Magnetic lipid-poly(lactic-co-glycolic acid) nanoparticles conjugated with epidermal growth factor receptor antibody for dual-targeted delivery of CPT-11.

机构信息

Department of Chemical and Materials Engineering, Chang Gung University, Kwei-San, Taoyuan 33302, Taiwan; Barrow Neurological Institute, Phoenix, AZ 85013, USA.

Department of Chemical and Materials Engineering, Chang Gung University, Kwei-San, Taoyuan 33302, Taiwan.

出版信息

Int J Pharm. 2024 Dec 25;667(Pt A):124856. doi: 10.1016/j.ijpharm.2024.124856. Epub 2024 Oct 24.

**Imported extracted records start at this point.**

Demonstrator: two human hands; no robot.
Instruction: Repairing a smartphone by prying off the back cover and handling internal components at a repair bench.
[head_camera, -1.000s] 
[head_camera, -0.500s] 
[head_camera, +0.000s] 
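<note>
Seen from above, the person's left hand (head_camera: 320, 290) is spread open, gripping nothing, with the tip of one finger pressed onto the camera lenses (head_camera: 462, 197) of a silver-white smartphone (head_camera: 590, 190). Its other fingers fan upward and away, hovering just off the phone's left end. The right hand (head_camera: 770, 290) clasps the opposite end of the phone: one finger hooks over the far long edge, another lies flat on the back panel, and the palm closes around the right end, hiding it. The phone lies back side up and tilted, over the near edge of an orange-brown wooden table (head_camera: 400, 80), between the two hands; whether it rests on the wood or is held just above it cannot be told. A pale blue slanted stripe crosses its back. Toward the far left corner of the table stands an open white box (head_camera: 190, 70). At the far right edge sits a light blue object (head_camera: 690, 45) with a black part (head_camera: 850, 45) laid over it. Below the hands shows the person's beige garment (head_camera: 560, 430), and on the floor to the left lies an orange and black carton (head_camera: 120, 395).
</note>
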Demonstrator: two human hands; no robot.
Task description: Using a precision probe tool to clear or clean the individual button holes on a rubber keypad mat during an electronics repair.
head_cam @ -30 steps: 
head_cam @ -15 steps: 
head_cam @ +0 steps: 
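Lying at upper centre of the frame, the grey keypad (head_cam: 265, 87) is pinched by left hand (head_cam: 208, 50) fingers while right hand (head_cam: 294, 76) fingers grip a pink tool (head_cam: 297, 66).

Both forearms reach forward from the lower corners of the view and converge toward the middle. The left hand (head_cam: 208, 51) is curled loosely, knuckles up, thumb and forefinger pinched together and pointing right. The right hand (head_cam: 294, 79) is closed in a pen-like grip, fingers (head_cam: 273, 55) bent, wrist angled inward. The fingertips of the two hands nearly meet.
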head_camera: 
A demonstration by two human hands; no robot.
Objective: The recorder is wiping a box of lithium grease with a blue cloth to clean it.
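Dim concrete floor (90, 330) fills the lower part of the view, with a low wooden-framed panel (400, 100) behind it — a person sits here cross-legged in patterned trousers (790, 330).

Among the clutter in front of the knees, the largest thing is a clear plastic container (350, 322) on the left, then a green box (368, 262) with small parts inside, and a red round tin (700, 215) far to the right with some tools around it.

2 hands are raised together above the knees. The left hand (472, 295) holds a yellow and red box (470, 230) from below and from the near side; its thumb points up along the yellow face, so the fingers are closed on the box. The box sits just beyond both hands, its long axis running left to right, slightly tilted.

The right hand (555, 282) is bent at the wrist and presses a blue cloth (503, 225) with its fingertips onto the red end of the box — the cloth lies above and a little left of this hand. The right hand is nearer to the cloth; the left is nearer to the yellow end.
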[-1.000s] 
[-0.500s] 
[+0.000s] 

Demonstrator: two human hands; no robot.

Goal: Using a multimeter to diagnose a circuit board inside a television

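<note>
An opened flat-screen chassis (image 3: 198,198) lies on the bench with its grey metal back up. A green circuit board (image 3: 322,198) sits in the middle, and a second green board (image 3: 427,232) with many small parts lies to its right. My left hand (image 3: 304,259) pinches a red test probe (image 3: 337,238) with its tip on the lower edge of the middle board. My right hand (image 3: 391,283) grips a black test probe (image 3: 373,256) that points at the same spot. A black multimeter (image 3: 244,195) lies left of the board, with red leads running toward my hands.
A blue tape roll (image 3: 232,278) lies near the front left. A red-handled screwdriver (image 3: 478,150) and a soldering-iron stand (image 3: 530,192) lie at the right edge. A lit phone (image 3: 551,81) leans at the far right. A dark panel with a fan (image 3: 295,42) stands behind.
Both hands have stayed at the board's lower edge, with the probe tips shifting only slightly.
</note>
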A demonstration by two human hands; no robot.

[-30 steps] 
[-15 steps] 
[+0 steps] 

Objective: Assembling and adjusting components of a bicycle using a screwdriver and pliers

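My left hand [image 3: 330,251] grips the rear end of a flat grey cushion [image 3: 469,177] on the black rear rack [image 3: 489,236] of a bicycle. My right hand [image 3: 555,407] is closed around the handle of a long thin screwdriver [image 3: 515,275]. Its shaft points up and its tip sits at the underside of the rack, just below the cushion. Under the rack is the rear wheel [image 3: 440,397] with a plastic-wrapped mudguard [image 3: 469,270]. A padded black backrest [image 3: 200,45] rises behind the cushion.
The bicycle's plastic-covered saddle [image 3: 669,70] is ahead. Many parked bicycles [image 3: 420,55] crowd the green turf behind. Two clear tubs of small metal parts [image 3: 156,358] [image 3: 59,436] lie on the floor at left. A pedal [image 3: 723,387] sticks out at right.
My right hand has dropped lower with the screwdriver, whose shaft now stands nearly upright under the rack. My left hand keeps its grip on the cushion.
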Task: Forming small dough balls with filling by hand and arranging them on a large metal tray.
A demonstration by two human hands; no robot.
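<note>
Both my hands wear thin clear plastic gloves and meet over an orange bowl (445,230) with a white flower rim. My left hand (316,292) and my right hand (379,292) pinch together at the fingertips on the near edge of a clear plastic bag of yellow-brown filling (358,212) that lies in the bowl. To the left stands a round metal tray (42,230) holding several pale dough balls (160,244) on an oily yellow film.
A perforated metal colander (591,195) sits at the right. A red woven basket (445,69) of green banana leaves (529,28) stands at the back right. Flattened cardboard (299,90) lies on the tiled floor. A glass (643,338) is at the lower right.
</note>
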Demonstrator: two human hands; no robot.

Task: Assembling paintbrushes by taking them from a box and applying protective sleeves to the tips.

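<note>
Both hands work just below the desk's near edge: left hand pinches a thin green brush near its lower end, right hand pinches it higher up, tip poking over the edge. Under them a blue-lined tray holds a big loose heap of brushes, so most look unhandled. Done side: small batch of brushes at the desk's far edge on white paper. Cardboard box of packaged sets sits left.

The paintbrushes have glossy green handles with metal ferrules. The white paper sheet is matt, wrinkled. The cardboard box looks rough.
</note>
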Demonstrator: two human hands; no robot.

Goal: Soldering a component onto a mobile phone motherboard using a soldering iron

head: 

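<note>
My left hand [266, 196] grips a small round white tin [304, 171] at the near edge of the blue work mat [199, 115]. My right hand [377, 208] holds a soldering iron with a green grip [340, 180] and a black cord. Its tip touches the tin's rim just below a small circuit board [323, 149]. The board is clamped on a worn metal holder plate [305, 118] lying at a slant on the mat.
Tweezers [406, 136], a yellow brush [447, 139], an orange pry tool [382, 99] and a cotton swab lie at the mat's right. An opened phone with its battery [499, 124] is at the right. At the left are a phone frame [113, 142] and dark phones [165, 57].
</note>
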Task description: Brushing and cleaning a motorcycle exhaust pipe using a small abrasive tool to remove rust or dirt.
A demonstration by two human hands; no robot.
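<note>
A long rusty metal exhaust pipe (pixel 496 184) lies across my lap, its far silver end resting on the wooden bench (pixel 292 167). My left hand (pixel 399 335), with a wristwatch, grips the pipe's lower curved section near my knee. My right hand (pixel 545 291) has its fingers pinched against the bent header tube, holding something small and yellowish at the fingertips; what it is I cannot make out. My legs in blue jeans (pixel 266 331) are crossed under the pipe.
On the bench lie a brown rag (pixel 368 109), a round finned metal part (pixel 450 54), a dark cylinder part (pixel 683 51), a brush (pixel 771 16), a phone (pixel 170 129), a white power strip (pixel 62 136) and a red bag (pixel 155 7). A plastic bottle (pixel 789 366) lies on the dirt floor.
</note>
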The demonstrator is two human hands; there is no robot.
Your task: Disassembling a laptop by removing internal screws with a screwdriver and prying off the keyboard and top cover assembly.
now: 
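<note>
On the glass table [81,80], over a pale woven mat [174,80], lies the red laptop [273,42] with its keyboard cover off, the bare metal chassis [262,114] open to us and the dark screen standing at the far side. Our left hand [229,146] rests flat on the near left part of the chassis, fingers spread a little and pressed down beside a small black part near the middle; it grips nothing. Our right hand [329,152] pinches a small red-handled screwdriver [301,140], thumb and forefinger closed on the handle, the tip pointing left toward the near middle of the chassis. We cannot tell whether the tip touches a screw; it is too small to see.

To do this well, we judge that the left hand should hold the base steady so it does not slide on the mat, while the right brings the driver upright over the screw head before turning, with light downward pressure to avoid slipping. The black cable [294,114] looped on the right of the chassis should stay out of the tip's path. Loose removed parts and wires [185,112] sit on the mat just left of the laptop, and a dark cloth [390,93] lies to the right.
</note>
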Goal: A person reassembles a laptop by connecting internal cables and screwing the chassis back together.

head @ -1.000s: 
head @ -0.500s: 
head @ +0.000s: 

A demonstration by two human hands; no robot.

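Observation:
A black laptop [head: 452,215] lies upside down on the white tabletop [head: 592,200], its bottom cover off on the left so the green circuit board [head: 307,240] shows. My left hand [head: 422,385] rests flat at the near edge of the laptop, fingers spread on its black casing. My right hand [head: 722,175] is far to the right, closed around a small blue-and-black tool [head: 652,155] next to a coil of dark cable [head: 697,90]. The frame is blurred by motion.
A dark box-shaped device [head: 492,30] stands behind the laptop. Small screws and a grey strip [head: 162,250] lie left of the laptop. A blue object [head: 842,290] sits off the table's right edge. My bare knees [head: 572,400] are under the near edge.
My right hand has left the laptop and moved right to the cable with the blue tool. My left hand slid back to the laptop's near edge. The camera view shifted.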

DOI:10.1016/j.ijpharm.2024.124856
PMID:39461680
Abstract

To entrap sparingly water-soluble drugs like CPT-11 (irinotecan), the poly(lactic-co-glycolic acid) (PLGA) nanoparticle (NP) is highly favored due to its low cytotoxicity and approval for clinical use. On the other hand, entrapping hydrophobic oleic acid-coated iron oxide magnetic nanoparticles (OMNP) in PLGA NP can provide a nanovehicle for magnetically targeted drug delivery. Our goal in this study is to develop a new dual-targeted magnetic lipid-polymer NP for the delivery of CPT-11. We first co-entrap OMNP and CPT-11 in self-assembled lipid-PLGA NP to prepare OLNP@CPT-11. The OLNP@CPT-11 surface was modified with an epidermal growth factor receptor (EGFR) antibody Cetuximab (CET), which can actively target the overexpressed EGFR on the U87 glioblastoma cell surface. The OLNP-CET@CPT-11 enables dual targeting through both external magnetic guidance and CET-mediated active targeting. The NP was characterized for physicochemical properties using various analytical techniques. In vitro study confirms ligand-receptor interaction results in enhanced endocytosis of OLNP-CET@CPT-11 by U87 cells, which offers increased cytotoxicity and elevated cell apoptosis rates. Furthermore, magnetic guidance of OLNP-CET@CPT-11 to U87 cells can induce cell death exclusively in the magnetically targeted zone. The dual-targeted strategy also provides the best therapeutic efficacy against subcutaneously implanted U87 tumors in nude mice with intravenously delivered OLNP-CET@CPT-11.

摘要

为了包载疏水性的药物如 CPT-11(伊立替康),聚(乳酸-共-乙醇酸)(PLGA)纳米粒(NP)因其低细胞毒性和已被批准用于临床而备受青睐。另一方面,将油酸包覆的氧化铁磁性纳米粒子(OMNP)包载于 PLGA NP 中可为磁性靶向药物递送提供纳米载体。我们在本研究中的目标是开发一种新的用于递送 CPT-11 的双靶向磁性脂质-聚合物 NP。我们首先将 OMNP 和 CPT-11 共包载于自组装的脂质-PLGA NP 中以制备 OLNP@CPT-11。OLNP@CPT-11 表面用表皮生长因子受体(EGFR)抗体 Cetuximab(CET)进行修饰,它可以主动靶向 U87 脑胶质瘤细胞表面过表达的 EGFR。OLNP-CET@CPT-11 通过外部磁场引导和 CET 介导的主动靶向实现双重靶向。采用各种分析技术对 NP 的理化性质进行了表征。体外研究证实配体-受体相互作用导致 U87 细胞对 OLNP-CET@CPT-11 的内吞作用增强,从而提高了细胞毒性和细胞凋亡率。此外,OLNP-CET@CPT-11 对 U87 细胞的磁导向作用可仅在磁靶向区域诱导细胞死亡。双靶向策略还为静脉注射 OLNP-CET@CPT-11 治疗裸鼠皮下植入的 U87 肿瘤提供了最佳的治疗效果。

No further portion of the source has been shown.